TASK: Bring together all lines from the listing below that contain the string "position".

AVAILABLE DATA:
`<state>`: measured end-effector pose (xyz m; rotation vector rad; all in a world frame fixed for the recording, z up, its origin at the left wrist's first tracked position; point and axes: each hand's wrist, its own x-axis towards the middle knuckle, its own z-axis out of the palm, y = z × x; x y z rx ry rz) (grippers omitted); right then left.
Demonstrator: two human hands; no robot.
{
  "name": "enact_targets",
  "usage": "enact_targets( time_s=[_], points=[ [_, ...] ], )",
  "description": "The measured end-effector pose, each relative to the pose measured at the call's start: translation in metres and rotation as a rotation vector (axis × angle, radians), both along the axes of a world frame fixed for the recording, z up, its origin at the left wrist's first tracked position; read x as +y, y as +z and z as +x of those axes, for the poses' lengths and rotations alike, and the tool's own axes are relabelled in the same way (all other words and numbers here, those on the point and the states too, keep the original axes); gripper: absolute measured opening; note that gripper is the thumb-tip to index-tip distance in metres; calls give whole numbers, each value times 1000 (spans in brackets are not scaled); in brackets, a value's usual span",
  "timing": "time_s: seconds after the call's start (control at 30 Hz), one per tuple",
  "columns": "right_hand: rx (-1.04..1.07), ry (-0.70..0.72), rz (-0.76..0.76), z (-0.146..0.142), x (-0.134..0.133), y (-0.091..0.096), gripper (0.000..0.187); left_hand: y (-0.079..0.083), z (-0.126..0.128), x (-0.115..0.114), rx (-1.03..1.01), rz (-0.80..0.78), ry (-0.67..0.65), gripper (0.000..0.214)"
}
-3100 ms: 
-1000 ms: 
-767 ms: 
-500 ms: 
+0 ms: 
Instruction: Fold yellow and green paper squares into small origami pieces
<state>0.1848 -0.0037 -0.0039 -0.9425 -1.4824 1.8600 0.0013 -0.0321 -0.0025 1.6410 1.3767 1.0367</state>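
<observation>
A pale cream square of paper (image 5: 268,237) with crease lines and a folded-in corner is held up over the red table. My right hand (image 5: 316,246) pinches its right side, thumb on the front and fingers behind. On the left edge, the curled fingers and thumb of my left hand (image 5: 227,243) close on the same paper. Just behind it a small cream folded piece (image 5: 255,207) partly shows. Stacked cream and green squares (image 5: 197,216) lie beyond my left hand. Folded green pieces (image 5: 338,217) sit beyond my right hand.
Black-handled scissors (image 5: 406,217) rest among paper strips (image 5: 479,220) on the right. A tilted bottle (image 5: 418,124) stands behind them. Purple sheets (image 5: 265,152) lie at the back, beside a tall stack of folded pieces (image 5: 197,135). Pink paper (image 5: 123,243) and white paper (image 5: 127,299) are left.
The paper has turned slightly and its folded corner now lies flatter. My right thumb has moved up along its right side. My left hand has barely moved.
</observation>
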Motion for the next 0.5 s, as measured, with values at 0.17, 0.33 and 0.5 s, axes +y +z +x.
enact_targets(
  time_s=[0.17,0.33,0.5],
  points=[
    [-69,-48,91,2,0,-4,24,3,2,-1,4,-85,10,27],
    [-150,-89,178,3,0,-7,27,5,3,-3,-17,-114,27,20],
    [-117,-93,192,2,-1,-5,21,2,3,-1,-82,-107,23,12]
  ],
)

PROBLEM SOLUTION:
`<state>`: measured end-effector pose (xyz m; rotation vector rad; all in a world frame fixed for the recording, z up, its origin at the left wrist's first tracked position; point and axes: each hand's wrist, its own x-axis towards the middle knuckle, its own z-axis out of the palm, y = z × x; x y z rx ry rz) (grippers omitted); right then left.
  "description": "The measured end-effector pose, each relative to the pose measured at the call's start: translation in metres and rotation as a rotation vector (axis × angle, radians), both along the axes of a world frame fixed for the recording, z up, its origin at the left wrist's first tracked position; read x as +y, y as +z and z as +x of those axes, for the poses' lengths and rotations alike, and the tool's own axes are relabelled in the same way (all other words and numbers here, those on the point and the states too, keep the original axes); gripper: absolute measured opening; note that gripper is the thumb-tip to index-tip distance in metres; calls give whole numbers, each value times 1000 (spans in brackets are not scaled); in brackets, a value's usual span",

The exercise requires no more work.